OpsWorks is a service that provides a more specific operation on server resources in a project. A complete setup procedure using OpsWorks contains 4 steps. First, it requires the client to define one or more stacks using CloudFormation. Each stack stands for a set of servers that work for the same purpose (eg. We can have a production stack and a development stack, each containing a number of servers). Second, for each stack, the client is guided to pick one or several layers. A layer stands for a development environment. For example, it can be a node.js layer, a php layer, a database layer or a cache system layer. Third, the client need to add a number of instances to each of the stack, depending needs. Fourth, the client uploads a working project and let OpsWorks deploy it into the cloud. We can see that OpsWorks gives clients a multi-layer view of the products they are building with cloud resources. It then helps clients to define products with a coarse-to-fine approach.
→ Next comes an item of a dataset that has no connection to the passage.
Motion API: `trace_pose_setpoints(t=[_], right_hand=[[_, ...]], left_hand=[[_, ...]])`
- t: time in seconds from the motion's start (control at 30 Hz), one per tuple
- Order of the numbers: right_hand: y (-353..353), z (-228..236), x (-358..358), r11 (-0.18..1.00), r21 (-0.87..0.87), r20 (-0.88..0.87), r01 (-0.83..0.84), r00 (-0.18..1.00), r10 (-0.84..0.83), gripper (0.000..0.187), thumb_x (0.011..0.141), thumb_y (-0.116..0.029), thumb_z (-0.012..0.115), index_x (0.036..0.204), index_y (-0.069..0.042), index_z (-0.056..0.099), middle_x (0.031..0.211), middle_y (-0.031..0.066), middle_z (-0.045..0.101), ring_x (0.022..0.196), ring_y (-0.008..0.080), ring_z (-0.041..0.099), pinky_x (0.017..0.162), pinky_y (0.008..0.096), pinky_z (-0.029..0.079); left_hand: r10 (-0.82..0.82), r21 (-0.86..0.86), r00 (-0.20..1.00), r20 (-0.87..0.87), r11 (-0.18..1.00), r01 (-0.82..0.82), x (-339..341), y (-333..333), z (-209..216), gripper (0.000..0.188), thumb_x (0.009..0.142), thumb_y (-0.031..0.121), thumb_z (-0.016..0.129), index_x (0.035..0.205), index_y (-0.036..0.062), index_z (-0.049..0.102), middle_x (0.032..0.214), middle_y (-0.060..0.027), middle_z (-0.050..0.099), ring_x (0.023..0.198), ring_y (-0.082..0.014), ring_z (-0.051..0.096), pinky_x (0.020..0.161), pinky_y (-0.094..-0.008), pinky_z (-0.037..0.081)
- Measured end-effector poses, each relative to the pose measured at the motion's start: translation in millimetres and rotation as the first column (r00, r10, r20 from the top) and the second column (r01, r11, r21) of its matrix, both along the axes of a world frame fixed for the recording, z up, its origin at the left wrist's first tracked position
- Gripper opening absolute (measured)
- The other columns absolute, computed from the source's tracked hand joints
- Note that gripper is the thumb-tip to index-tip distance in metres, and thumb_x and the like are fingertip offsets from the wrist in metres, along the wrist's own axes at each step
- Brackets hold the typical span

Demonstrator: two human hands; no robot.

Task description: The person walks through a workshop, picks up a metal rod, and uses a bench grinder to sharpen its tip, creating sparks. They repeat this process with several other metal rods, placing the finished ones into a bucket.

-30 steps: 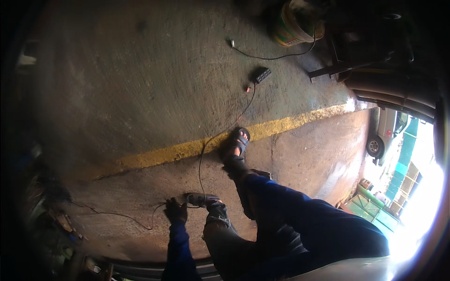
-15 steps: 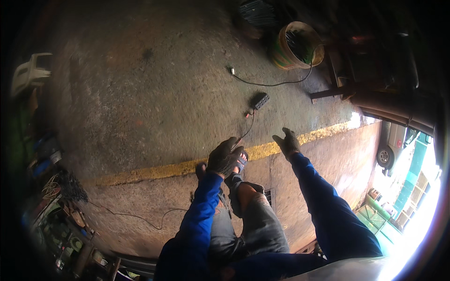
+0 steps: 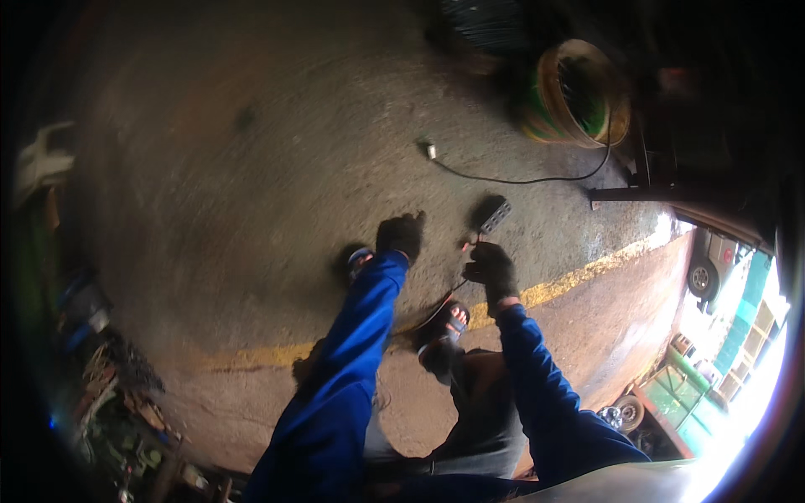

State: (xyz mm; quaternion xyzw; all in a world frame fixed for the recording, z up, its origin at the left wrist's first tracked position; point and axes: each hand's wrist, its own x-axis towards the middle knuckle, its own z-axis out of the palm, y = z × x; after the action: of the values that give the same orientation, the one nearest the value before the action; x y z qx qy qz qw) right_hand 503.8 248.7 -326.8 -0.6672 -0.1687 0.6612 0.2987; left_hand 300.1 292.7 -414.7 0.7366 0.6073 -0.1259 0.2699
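Note:
My left hand (image 3: 401, 234), in a dark glove, hangs over the grey floor beside my left foot. Its fingers are loosely apart and point forward and right, with nothing seen in them. My right hand (image 3: 492, 270), gloved too, is just short of a black multi-socket power strip (image 3: 495, 215). Thumb and fingers stand apart in a loose curve; no held thing shows. The strip's thin cord (image 3: 444, 303) passes behind that hand and down past my right foot. Farther ahead lies a pale plug (image 3: 431, 152) on a black cable (image 3: 520, 181).
A round tub (image 3: 579, 92) with dark contents stands at the far right, the black cable running to it. A yellow line (image 3: 579, 281) crosses the floor. Metal beams (image 3: 637, 194) jut in at the right. Cluttered parts (image 3: 126, 419) lie at the lower left; a parked vehicle (image 3: 713, 264) stands right.
I have stepped forward, my left foot now past the yellow line. My right hand has come left and nearer the power strip. The left hand has moved ahead, away from my right foot.

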Motion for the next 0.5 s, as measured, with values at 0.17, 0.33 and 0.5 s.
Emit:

Elastic Beanstalk (EB) is a tool focused on deployment and autoscaling. Although it works on the same set of resources as the above tools, it provides a different high-level view to clients and gives its unique functionalities. First, it provides a command line program which allows developers to push their finished work directly from the local terminal. Second, its online console allows to you define 'environments'. An environment is set of resources that are necessary for launching a web service. A minimum environment contains an EC2 instance, an elastic IP, an s3 bucket and an RDS instance. Usually clients will allocate a lot more than this. Third, EB provides autoscaling service. Clients define the minimum and maximum number of EC2 instances allocable and the metrics used as autoscaling criteria. Last but not least, EB provides monitoring services on multiple parameters like CPU usage, network in and network out.
There are also other tools and services available for maintaining cloud resources which will largely facilitate the building of scalable products. Developers who want to use them need to study carefully about them and choose the ones that work best for their situation.